Which of the lines below include "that"? Each one should be copied out.

▽

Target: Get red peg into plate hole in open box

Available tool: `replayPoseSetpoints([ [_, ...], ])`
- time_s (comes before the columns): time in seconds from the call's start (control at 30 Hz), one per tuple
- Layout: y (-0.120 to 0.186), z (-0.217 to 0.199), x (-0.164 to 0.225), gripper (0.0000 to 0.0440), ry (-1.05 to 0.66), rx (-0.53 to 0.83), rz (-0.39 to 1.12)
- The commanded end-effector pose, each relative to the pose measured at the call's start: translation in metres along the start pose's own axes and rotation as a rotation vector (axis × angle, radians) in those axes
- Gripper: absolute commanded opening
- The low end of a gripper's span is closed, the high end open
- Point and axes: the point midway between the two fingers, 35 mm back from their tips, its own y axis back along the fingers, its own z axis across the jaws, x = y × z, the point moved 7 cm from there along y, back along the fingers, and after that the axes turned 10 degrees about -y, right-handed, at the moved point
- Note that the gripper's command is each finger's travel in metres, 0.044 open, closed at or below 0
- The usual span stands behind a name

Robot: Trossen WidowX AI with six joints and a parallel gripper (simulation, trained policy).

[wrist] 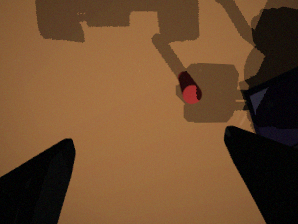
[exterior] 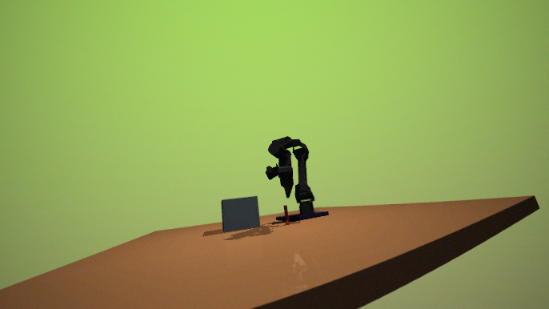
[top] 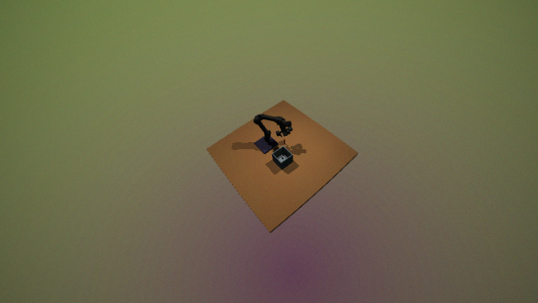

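Note:
The red peg stands upright on the table, between the arm's base and the box. My gripper is open and empty, fingers pointing down above the peg's height. In the wrist view the peg is ahead of the fingertips, right of the middle between them and nearer the right finger. The open grey-blue box stands beside the peg. A light plate shows at its bottom in the top view, with a small dark spot; the exterior view shows only the outer walls.
The arm's dark blue base plate lies close to the peg, at the right edge of the wrist view. Shadows of the arm and box fall on the orange-brown table. The box walls stand up from the table.

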Motion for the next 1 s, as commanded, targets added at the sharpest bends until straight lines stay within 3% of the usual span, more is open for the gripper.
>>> replayPoseSetpoints([
  [0.0, 0.0, -0.002, -0.006, 0.044, -0.117, 0.021, 0.01],
  [0.4, -0.008, -0.013, -0.02, 0.044, -0.467, 0.109, 0.048],
  [0.97, -0.054, -0.027, -0.023, 0.044, -0.693, 0.197, 0.101],
])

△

• [RESULT OF THIS EXERCISE]
- Point and axes: the point midway between the two fingers, 35 mm back from their tips, its own y axis back along the fingers, its own z axis across the jaws, x = y × z, the point moved 7 cm from there along y, back along the fingers, and after that the axes turned 10 degrees about -y, right-handed, at the moved point
- Note that the gripper's command is each finger's travel in metres, 0.044 open, closed at or below 0

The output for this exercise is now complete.